1. Many books and therefore many teachers place the topic of antidifferentiation at the very end of the derivative work or the very beginning of the integration. This has the advantage of having your students know how to do at least simple antidifferentiation when they need it right after the FTC. On the other hand, at this point students may not see the need for it and see it as the “game” of reverse differentiation.
2. A more natural place to tackle it is immediately after the FTC. The advantage here is that now students have a reason to want to antidifferentiate so they can evaluate definite integrals.
3. Other teachers change the order above slightly and teach applications before the FTC. They set up Riemann sums and definite integrals for the various applications and then have the student evaluate the integrals on their calculators.
In the usual order listed above each application problem has two parts: the first is to set up the integral and then the antidifferentiation to evaluate it. Often the antidifferentiation is the longer part. By using technology to do the evaluation, students need only concentrate on setting up the correct definite integral and quickly do the evaluation on their calculator.
Once the students are good at applications they then go on to the FTC and antidifferentiation as separate new topics.
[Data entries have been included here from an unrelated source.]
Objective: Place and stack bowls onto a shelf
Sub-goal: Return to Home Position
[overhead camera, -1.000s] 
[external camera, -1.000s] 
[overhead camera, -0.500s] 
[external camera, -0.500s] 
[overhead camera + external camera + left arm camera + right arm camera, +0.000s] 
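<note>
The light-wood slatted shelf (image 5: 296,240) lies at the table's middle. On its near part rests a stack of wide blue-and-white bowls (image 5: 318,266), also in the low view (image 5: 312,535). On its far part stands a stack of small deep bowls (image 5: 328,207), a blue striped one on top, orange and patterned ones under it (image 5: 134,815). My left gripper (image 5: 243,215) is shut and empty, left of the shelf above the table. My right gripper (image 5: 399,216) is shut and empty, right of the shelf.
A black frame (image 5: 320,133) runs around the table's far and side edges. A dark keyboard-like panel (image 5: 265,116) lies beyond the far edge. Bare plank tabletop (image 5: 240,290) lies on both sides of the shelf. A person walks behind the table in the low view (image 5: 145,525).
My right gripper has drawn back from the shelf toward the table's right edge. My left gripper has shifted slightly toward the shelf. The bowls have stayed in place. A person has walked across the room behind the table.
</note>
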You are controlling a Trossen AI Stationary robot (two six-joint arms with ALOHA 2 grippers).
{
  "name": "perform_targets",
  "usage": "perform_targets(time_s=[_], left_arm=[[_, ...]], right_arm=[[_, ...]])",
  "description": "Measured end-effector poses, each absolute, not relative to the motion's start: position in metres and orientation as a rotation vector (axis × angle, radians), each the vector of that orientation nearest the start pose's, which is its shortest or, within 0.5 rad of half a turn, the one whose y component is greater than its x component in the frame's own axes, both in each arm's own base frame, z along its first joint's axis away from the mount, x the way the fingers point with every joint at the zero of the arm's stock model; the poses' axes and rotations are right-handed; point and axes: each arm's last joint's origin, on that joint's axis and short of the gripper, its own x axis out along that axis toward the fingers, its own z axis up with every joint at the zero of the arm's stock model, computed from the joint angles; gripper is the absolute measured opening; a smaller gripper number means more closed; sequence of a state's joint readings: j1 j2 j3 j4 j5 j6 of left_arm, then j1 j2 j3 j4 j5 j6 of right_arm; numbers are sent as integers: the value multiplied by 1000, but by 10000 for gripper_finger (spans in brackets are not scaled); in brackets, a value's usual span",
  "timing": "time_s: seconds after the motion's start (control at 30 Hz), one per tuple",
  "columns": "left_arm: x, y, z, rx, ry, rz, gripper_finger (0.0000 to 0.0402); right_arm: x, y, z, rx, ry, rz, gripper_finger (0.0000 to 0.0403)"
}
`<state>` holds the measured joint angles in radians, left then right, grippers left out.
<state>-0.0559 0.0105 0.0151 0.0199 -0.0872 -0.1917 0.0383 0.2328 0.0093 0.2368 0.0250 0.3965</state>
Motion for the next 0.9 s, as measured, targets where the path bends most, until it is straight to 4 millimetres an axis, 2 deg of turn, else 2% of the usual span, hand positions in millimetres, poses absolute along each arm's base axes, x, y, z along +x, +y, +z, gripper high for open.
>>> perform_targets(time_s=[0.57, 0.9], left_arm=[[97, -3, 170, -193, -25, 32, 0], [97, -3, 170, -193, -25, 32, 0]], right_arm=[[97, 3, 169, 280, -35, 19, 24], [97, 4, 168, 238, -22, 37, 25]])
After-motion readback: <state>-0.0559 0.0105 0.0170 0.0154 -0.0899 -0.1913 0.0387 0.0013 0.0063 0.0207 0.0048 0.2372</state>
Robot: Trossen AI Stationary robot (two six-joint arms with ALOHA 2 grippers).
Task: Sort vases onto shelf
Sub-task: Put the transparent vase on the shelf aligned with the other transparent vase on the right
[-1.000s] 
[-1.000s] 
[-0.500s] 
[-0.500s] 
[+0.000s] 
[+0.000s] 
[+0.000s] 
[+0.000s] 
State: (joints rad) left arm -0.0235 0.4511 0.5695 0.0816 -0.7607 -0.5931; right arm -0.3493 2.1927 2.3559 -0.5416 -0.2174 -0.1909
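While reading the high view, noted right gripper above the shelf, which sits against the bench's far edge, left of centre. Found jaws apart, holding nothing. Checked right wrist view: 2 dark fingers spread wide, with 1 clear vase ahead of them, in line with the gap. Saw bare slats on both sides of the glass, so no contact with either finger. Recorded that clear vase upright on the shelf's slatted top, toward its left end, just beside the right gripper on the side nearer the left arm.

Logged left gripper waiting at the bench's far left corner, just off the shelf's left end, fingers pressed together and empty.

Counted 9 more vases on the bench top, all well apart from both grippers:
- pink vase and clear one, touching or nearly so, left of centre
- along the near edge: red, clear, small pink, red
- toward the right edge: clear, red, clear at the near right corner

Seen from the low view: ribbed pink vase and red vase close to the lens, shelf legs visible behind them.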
While learning antidifferentiation techniques teachers can assign one or two applications each night so students get more practice (spiraling).

I do not advocate one or the other of these approaches. They all have been tried and they all work. I am just pointing out the different ways so you will know that there is a choice. Pick the order you are comfortable with or pick a new order if you want to try something different.